2kM – Sure, even back then it was atrocious, but the conversion rates were un-Godly.
HOST – That’s barbaric, we aren’t like that anymore, conversions are figurative, not religious or forced through violence.
2kM – So do marketers do any blood sacrifices?
HOST – No.
2kM – Blood letting?
HOST – Definitely not.
2kM – Alchemy, magic?
HOST – No, no, there’s no magic at all in marketing today.
2kM – Well, maybe that’s the problem?
Organic Social
HOST – How do we know you’re a 2,000 years old marketer?
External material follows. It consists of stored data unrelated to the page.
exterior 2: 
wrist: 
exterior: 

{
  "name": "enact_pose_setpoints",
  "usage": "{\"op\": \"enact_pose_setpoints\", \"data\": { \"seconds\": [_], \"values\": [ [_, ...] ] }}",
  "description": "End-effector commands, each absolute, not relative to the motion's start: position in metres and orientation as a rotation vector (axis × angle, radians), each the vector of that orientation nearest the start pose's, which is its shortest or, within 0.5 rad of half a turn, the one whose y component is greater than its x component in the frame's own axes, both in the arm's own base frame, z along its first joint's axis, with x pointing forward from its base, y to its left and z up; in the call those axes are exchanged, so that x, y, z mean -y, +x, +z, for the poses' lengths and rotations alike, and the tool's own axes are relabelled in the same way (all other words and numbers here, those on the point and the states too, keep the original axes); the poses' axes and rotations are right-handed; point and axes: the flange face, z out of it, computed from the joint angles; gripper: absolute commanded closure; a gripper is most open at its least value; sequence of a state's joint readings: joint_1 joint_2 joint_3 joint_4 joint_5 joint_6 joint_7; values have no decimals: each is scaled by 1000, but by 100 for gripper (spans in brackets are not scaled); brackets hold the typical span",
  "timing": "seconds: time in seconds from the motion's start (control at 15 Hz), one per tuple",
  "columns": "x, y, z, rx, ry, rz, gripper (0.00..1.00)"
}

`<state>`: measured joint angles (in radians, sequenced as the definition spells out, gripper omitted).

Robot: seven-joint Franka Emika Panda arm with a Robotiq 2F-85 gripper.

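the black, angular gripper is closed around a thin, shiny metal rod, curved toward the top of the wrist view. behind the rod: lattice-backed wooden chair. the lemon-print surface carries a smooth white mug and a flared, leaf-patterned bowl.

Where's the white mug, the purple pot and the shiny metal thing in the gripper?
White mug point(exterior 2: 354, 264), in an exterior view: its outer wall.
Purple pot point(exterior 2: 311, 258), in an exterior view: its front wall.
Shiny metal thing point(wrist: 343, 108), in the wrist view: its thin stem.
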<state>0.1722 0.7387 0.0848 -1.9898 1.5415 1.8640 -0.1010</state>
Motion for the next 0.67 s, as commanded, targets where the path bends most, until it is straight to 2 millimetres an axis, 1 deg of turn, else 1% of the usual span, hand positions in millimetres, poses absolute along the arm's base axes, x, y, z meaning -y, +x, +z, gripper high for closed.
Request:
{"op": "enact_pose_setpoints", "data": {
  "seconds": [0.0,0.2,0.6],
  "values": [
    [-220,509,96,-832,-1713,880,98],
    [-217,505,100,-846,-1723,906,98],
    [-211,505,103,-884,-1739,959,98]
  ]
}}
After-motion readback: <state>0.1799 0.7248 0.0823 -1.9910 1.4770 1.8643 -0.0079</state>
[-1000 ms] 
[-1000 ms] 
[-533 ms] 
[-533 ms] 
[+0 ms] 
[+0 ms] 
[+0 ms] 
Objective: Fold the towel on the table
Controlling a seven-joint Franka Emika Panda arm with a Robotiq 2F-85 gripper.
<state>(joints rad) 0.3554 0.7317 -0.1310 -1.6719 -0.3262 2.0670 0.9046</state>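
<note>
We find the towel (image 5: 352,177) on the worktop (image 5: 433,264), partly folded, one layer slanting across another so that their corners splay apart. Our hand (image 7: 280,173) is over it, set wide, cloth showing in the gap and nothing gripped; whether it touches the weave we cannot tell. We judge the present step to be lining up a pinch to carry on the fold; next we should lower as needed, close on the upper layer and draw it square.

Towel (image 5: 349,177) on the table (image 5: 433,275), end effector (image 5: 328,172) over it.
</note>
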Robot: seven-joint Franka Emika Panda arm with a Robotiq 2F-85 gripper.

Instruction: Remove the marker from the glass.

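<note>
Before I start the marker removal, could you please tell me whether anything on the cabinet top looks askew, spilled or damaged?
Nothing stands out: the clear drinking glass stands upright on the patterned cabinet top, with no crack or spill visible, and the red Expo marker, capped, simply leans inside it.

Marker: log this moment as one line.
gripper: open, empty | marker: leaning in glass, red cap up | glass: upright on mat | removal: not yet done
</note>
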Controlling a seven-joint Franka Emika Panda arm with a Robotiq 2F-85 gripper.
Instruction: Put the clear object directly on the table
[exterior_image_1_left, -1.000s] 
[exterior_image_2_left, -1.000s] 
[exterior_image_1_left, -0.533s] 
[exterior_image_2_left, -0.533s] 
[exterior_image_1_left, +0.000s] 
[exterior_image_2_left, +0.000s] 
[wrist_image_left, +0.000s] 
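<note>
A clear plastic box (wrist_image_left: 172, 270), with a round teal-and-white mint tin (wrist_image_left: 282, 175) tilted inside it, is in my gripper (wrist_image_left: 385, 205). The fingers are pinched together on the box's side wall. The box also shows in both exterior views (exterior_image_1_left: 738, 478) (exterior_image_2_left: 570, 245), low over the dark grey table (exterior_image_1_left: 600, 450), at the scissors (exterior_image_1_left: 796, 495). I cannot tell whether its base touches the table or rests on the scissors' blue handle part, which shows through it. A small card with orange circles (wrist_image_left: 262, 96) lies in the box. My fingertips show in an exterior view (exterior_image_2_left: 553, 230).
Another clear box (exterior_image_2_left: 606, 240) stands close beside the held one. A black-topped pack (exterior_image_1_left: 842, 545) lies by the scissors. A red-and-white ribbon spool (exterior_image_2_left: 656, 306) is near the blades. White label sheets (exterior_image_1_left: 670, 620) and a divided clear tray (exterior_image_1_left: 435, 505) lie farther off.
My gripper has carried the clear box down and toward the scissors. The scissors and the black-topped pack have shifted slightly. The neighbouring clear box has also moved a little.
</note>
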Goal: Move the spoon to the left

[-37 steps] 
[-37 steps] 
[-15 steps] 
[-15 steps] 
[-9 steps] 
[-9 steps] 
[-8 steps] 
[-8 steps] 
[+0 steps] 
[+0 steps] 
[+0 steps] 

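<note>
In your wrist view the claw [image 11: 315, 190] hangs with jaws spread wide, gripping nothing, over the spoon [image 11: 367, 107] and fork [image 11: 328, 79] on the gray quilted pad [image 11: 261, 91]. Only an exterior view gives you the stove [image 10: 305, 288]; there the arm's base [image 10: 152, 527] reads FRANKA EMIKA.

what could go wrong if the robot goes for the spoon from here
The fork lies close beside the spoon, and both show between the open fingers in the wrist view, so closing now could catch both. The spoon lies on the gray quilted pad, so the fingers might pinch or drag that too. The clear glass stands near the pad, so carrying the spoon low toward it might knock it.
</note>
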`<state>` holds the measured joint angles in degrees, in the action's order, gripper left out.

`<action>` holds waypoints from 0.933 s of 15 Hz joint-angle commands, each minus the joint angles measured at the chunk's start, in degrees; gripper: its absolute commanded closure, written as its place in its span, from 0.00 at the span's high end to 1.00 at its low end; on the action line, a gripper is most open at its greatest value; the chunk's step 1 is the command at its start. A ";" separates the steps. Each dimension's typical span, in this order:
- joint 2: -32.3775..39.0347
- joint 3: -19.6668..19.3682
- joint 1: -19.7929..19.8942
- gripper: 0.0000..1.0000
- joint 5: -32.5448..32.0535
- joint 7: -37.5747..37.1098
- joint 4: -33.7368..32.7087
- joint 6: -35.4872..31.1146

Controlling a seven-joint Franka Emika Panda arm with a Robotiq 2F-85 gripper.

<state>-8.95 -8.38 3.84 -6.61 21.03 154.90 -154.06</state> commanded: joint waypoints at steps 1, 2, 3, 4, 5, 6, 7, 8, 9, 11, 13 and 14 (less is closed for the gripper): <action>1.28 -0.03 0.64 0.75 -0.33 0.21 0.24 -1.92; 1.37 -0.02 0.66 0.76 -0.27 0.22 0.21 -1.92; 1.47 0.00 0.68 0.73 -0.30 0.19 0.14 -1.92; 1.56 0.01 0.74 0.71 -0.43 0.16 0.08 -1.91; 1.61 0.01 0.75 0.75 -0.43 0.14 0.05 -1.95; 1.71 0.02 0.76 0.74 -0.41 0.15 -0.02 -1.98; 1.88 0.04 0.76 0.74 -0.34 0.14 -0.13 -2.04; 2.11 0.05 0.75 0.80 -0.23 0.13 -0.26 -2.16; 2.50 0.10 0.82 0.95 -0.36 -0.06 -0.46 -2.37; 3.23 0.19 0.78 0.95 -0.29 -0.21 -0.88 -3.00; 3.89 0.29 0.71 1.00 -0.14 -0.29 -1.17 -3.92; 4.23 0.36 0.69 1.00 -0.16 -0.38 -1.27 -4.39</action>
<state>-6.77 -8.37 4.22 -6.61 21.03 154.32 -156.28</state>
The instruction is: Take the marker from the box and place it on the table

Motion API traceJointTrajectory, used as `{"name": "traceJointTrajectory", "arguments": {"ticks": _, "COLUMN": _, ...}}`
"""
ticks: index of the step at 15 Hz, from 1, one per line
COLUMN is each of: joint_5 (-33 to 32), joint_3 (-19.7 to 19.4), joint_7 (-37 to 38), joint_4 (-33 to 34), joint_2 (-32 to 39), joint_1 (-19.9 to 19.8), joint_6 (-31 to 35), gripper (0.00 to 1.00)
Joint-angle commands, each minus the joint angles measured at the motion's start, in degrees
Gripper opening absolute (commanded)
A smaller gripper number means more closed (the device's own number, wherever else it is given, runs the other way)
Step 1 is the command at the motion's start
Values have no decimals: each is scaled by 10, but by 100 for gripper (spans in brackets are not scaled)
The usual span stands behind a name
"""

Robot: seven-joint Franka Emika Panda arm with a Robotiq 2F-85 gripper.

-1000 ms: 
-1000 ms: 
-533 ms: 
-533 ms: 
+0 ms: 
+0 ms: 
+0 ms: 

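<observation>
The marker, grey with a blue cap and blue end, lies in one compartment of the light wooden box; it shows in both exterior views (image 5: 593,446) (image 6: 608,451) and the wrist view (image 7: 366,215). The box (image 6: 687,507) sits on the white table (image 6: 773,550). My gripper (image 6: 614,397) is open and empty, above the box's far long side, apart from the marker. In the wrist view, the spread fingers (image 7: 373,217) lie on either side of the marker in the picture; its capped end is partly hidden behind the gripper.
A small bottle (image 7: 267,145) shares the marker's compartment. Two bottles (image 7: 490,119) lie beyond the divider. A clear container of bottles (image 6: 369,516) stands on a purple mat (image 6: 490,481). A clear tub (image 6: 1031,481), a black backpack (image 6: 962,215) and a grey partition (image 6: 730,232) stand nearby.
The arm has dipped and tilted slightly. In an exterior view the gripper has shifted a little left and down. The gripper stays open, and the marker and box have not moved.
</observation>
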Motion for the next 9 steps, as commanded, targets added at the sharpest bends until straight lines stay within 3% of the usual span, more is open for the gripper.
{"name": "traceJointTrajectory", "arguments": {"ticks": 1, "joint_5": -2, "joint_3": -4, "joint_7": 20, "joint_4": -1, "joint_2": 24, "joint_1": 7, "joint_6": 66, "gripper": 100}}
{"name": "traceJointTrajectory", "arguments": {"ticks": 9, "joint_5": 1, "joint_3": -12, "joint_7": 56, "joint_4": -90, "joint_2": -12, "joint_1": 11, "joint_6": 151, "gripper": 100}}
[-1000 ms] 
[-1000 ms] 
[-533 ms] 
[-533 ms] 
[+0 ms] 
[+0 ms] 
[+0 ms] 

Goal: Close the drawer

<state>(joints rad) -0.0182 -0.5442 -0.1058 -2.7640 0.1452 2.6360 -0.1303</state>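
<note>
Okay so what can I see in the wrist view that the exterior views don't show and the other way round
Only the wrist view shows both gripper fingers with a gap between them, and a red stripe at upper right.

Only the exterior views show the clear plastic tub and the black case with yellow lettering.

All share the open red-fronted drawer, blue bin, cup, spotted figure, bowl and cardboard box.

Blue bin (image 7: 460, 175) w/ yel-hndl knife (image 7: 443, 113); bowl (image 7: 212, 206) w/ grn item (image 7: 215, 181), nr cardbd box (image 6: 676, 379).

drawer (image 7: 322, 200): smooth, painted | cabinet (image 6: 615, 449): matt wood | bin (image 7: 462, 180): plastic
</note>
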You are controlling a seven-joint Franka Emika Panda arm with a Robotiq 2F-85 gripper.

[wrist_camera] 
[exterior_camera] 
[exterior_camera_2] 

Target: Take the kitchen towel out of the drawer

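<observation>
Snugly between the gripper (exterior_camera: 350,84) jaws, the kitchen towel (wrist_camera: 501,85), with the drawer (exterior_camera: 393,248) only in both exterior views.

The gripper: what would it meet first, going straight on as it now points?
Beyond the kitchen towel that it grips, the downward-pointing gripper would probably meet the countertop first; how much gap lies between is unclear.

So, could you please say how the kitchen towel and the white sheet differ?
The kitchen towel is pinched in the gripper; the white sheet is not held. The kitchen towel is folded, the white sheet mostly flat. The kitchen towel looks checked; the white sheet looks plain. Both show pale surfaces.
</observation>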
2kM – Because I’ve been waiting that long to make a sale off organic social.
Account Based Marketing
HOST – What is your thoughts on account based marketing
2kM – I think every marketer should be able to count.
HOST – No, no, account, like a –
2kM – Like a duke or a lord, right? A count.
HOST – No, listen – account based marketing is a type of marketing that deals only with certain accounts or groupings of prospective customers.
2kM – What makes one group more special than others?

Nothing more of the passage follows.